Die Aussagen im Artikel sind schon zutreffend und mit einer der Huptgründe
@Quake2008 hat auch schon richtig erkannt, das Wachstum irgendwann mal ein Ende hat, und das Huptproblem ist ebn das dies Investoren und Publisher noch nicht ganz begriffen haben.
Die Aktuelle Preisentwicklung der Hardware spielt auch noch eine sehr große Rolle.
Wenn mich das Gerät was ich zum Zocken brauche ebn schon mehrere Tausend euro (überspitzt gesagt) Kostet, dann überlege ich mir genau welches Gerät ich mir kaufe, und solange sony seine Spiele exklusiv für Ihre Konsole veröffentlicht, werden Sie hier einfach Verkäufe liegen lassen.
Das Spiele hinzukommend auch immer teurer werden und man durch Hype und Trailer etc, bereits 1,5 Jahre vor veröffentlichung eigentlich alles über ein Game weiß, man aber im Gegenzug immer weniger Zeit hat, lässt einen dann halt noch genau überlegen welche Games man sich tatsache kauft, und wo man halt seine Zeit investiert.
Und das ist das Huptproblem der Publisher. Zeit.
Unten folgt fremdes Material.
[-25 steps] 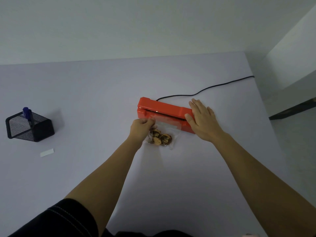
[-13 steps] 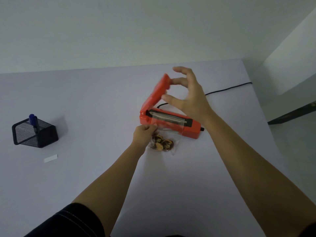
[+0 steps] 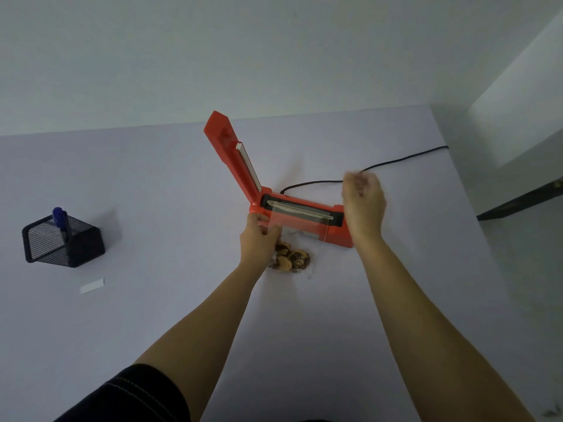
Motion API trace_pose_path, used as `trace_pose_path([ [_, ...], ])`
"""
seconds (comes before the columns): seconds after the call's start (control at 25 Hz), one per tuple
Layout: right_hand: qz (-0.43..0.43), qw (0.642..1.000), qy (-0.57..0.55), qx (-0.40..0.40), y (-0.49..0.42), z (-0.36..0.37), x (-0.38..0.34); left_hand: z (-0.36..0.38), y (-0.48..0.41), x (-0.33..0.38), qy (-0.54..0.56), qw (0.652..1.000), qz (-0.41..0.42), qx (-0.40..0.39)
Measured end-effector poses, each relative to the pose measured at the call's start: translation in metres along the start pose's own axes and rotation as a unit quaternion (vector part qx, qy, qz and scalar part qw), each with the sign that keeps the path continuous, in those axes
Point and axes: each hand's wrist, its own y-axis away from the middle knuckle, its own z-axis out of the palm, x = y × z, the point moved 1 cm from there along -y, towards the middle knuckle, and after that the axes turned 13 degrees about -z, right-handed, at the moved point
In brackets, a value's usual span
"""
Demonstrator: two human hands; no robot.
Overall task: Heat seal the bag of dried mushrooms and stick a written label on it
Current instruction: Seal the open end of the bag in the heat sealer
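Your left hand pinched bag corner, keeping its open top flat across sealer bar; mushrooms lay on table in front. Sealer arm stood raised. Right hand loosely curled, blurred, held nothing.

- One orange heat sealer on the desk, lid raised.
- One clear bag, just in front of the sealer, holding about three dried mushrooms.
- One mesh pen holder, far left of the sealer, with one blue pen.
- One white label, left of the sealer.
- One black cord behind the sealer.
- Two hands: left hand, right hand.
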Motion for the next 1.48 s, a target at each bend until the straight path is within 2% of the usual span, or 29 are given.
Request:
trace_pose_path([
  [0.08, 0.08, 0.994, 0.077, 0.002, 0.028, -0.008, 0.032, -0.001, -0.001, 0.001, -0.024, 0.999, 0.031, 0.004],
  [0.2, 0.182, 0.971, 0.125, -0.094, 0.062, -0.003, 0.062, -0.003, -0.001, 0.003, -0.056, 0.996, 0.063, 0.003],
  [0.32, 0.212, 0.953, 0.123, -0.179, 0.067, 0.007, 0.067, -0.004, -0.001, 0.004, -0.099, 0.99, 0.104, -0.002],
  [0.44, 0.202, 0.967, 0.05, -0.149, 0.06, 0.013, 0.062, -0.004, -0.003, 0.005, -0.156, 0.977, 0.147, -0.011],
  [0.6, 0.203, 0.972, 0.019, -0.112, 0.061, 0.012, 0.063, -0.003, -0.005, 0.005, -0.21, 0.963, 0.17, -0.022],
  [1.0, 0.147, 0.973, 0.151, -0.093, 0.044, 0.019, 0.044, -0.002, -0.011, 0.017, -0.266, 0.953, 0.14, -0.029],
  [1.2, 0.062, 0.974, 0.197, -0.097, 0.044, 0.022, 0.044, -0.001, -0.013, 0.018, -0.259, 0.956, 0.137, -0.029],
  [1.48, -0.05, 0.973, 0.203, -0.101, 0.046, 0.021, 0.048, 0.0, -0.013, 0.02, -0.251, 0.959, 0.126, -0.036],
])
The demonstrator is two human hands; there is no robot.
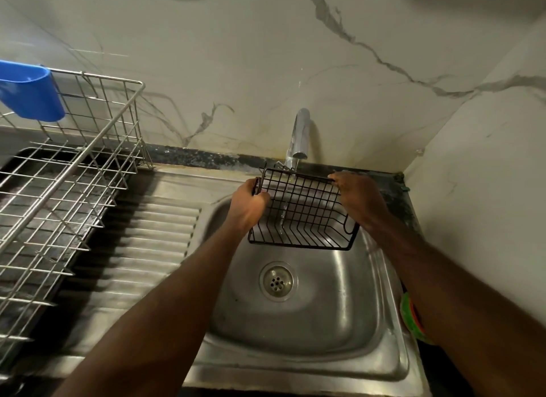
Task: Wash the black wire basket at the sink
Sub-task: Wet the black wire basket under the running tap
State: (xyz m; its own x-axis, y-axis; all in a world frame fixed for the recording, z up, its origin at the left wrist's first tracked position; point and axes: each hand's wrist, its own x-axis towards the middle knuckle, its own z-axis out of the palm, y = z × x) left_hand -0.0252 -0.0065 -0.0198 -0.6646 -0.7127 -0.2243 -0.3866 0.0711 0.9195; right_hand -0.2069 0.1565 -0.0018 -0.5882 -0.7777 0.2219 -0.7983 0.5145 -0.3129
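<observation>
The black wire basket point(304, 210) hangs tilted over the steel sink point(348, 314), right under the chrome tap point(299, 133). A stream of water falls from the tap through the basket's wires. My left hand point(246, 203) grips the basket's left edge, fingers curled round the rim. My right hand point(359, 197) holds the right edge, fingers wrapped over the top wire. The sink drain point(276, 281) lies below the basket.
A steel dish rack point(68, 186) with a blue plastic holder point(32, 93) stands on the left over the ribbed drainboard point(150, 240). A green and orange object point(412, 316) sits at the sink's right rim. Marble walls close the back and right.
</observation>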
Jeden Monat kommen gefühlt 15 Spiele raus. die meisten Überhyped, und schon im Vorfeld zu publik. Es gibt also nichts mehr was man entdecken könnte. Und der durchschnittliche Mensch mit Familie hat vllt 1-2h am Tag maximal zum Zocken. Da schaft man nicht alle 15 Spiele eines Monats. sondern man wählt eben genau. Und wenn ich dann ebn der Meinung bin, das es in einem game nichts mehr zu entdecken gibt, dann landet es, auch wenn ich das Spielprinzip toll finde, ebn auf der Liste und wird ggf erst 1 Jahr später gezockt/gekauft.
Ich hoffe, die Steam Maschine bringt bischen Leben in den Konsolen Markt.
Und was soll sich da ändern? Ich mein die Games und Umstände sind ja immer noch die gleichen.

Da Lob ich mir das Retro zocken. und Spiele lieber einfach Titel von Anfang der 2000er welche ich noch nicht gezockt habe.